Why was the bridge named for Gordie Howe? He was a Canadian who played hockey for the Detroit Red Wings for 25 years. Julie Brown, in her own Substack, discussed AG Pam Bondi’s appearance before a Senate Committee yesterday. Other sources have mentioned her pleasing and flattering demeanor when answering questions posed by Republicans and quite nasty when answering Democrats. When accused of exposing Epstein victims Bondi blustered back that no one has been more helpful to victims than she has. Brown wrote:
Fact Check. Bondi dropped the ball on investigating Epstein and his abuse of children in Florida a long time ago. She was Florida’s attorney general — the state’s top prosecutor — as more and more Epstein victims came forward in the years after Epstein received federal immunity in 2008. She was in office from 2011 to 2019. During that time, there was an ongoing federal lawsuit on the case, brought by Epstein victims. There were also some 22 other civil lawsuits filed, by victims, all of whom were abused as teenagers by Epstein and his accomplice, Ghislaine Maxwell, in Palm Beach. There was coverage in the media about how Epstein’s victims were fighting to undo that plea deal, and how Epstein flaunted his freedom by leaving his private jail every day via chauffer to work in an office he set up in West Palm Beach. The irony is as Florida attorney general, Bondi tried to position herself as an advocate for victims of sex trafficking, and created a statewide panel on human trafficking. But she remained silent on the most famous sex trafficking case in Florida’s history.
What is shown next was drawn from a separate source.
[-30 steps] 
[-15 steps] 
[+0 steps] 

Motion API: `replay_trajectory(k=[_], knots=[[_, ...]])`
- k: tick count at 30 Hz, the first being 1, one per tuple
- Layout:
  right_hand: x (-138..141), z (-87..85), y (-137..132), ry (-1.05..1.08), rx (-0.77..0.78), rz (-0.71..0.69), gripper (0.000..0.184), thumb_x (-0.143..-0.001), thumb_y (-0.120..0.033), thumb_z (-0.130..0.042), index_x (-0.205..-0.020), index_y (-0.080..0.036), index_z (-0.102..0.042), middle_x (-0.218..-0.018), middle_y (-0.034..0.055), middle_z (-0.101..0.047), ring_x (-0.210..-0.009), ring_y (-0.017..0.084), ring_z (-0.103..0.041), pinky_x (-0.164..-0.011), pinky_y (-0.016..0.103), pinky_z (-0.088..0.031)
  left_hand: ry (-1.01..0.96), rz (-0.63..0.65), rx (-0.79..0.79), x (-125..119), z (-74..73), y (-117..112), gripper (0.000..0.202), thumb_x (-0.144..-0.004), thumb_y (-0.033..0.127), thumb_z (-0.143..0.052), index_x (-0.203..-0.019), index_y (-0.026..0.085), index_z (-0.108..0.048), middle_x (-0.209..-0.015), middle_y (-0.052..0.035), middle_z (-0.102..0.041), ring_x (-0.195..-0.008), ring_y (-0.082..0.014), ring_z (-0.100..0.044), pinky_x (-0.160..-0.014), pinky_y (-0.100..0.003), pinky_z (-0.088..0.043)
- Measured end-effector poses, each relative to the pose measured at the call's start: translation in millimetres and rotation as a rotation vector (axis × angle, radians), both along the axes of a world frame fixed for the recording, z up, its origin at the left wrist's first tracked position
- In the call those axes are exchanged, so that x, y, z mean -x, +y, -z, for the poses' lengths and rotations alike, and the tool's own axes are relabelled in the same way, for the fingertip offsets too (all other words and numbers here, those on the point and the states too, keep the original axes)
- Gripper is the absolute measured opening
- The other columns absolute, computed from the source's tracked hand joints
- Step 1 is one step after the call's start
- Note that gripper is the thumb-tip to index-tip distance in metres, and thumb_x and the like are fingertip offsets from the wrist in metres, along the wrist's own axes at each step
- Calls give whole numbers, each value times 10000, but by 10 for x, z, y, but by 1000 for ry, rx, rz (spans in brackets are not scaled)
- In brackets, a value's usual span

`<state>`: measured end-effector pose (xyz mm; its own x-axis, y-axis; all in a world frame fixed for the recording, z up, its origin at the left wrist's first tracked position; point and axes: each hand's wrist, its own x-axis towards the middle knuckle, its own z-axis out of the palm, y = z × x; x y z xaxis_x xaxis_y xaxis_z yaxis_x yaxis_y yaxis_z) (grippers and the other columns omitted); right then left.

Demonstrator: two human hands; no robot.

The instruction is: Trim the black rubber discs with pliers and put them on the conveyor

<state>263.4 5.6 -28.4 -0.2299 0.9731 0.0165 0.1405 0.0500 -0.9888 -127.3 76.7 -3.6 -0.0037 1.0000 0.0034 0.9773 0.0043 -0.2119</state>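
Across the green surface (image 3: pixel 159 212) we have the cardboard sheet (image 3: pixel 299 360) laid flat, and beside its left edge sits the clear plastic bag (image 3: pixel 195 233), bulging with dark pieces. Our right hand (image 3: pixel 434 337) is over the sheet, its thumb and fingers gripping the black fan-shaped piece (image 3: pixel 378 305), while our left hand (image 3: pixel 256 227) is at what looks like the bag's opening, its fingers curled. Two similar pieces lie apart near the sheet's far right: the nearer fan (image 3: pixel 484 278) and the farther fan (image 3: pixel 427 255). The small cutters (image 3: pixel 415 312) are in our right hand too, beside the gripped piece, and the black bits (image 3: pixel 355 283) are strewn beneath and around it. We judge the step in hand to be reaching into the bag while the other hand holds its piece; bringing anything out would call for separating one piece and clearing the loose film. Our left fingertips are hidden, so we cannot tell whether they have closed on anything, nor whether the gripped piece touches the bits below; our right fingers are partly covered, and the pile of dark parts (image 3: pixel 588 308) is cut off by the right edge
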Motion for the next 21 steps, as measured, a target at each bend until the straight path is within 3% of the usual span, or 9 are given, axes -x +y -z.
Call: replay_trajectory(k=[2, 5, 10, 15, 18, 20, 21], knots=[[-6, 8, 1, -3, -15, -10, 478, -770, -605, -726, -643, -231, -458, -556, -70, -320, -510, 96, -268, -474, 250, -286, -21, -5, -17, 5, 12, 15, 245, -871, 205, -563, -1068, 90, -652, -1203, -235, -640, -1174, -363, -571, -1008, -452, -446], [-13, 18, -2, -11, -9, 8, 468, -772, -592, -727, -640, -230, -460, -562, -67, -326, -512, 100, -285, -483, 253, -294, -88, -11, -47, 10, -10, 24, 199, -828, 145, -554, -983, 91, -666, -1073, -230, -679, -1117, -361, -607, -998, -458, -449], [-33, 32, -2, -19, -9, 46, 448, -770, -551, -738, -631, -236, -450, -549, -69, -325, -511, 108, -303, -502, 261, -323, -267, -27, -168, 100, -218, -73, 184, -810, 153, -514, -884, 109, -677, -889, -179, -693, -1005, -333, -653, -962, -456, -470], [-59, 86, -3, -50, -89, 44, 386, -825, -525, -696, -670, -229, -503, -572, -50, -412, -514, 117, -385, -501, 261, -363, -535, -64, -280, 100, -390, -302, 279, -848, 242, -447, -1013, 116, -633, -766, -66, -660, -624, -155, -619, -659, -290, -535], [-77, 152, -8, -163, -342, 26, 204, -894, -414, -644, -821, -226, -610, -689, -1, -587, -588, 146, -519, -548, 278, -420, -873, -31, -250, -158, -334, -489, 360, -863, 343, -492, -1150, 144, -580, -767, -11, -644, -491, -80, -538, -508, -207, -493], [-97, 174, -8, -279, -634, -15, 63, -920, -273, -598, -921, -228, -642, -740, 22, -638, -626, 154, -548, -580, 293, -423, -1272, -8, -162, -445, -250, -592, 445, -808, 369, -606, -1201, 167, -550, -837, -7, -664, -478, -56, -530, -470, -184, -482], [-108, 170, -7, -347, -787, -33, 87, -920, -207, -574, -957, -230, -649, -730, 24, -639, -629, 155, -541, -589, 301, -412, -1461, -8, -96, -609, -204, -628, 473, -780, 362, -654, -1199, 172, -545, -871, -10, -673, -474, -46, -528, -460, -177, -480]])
Bondi’s claim of being the best for victims is like the nasty guy proclaiming he’s the least racist occupant of the Oval Office ever. In the comments the Naked Pastor posted a cartoon about the Parable of the Sower. That parable talks about a farmer who sows seed, some on rocky soil where it doesn’t grow, some on the path where birds eat it, and some on good soil where it produces a bountiful harvest. This cartoon shows Jesus with a satchel of hearts sowing them widely. The Naked Pastor wrote:
I think the original point of the parable of the sower was that the seed was thrown indiscriminately everywhere. It illustrates how love is everywhere for everyone. Like the sun and rain falls on everyone indiscriminately, so does love. Sow love, so love.
A couple memes by Liberal Jane. The first shows a woman with a variety of pride buttons plus a BLM pin. She holds a sign saying, “I’d rather be hated for who I include than loved for who I exclude.” The second shows a man in ratty clothes sitting on a sidewalk. His sign says, “You are always closer to being unhoused than you are to being a billionaire.”